What this task involves –
Exactly the lines from the one holding "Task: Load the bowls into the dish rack" through the end of the material below must be printed, nothing more, and the pictures must be dropped.

■ ■ ■ ■ ■ ■ ■

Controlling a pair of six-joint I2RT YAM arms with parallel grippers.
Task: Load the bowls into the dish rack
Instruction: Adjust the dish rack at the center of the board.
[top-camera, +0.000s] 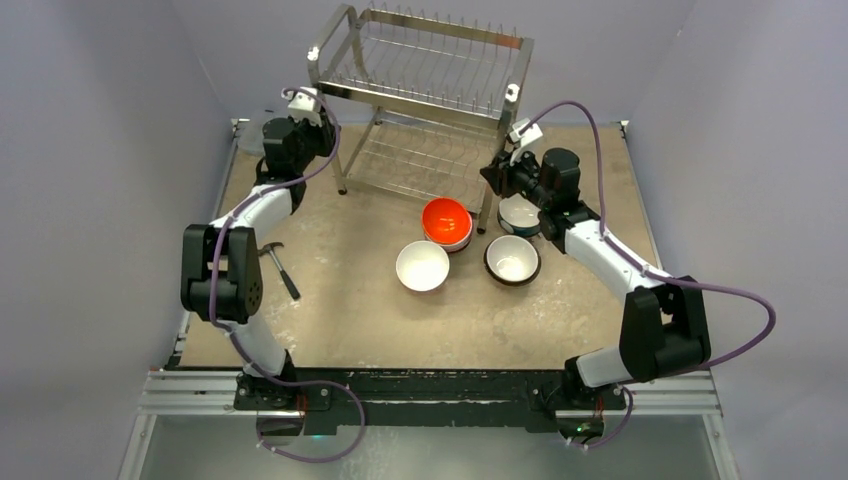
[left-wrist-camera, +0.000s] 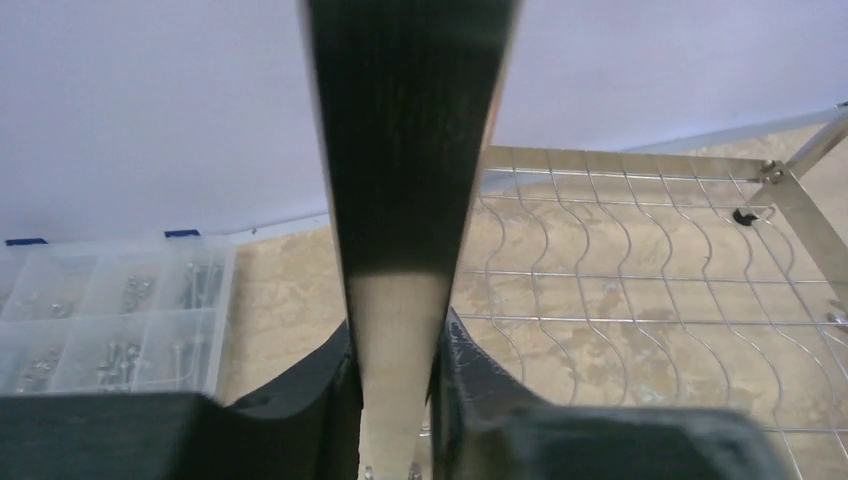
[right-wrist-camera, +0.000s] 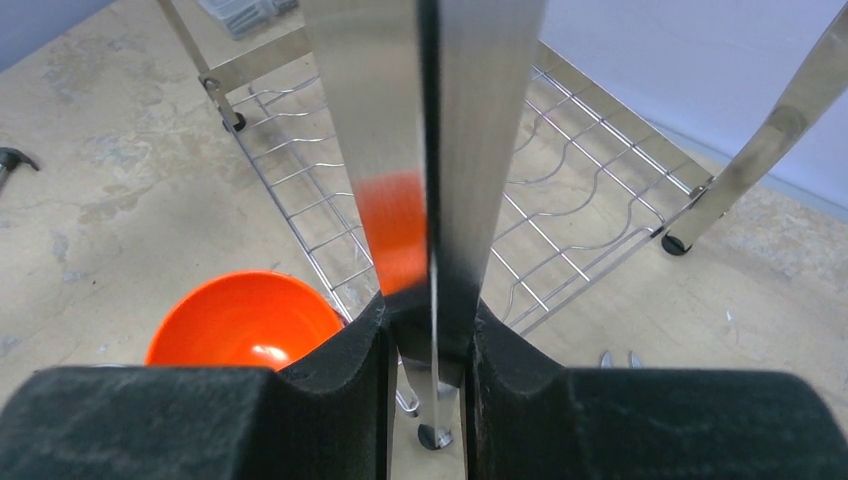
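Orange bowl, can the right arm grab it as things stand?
Probably not yet: the right gripper is clamped on the dish rack leg. The orange bowl lies uncovered just beside it, so after letting go, likely yes.

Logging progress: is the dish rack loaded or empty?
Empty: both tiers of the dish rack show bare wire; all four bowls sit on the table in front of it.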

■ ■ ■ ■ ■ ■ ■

Final answer –
Task: Load the bowls into the dish rack
Instruction: Adjust the dish rack at the center of the board.
[top-camera, +0.000s] 
[left-wrist-camera, +0.000s] 
[right-wrist-camera, +0.000s] 
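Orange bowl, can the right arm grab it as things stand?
Probably not yet: the right gripper is clamped on the dish rack leg. The orange bowl lies uncovered just beside it, so after letting go, likely yes.

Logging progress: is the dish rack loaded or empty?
Empty: both tiers of the dish rack show bare wire; all four bowls sit on the table in front of it.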

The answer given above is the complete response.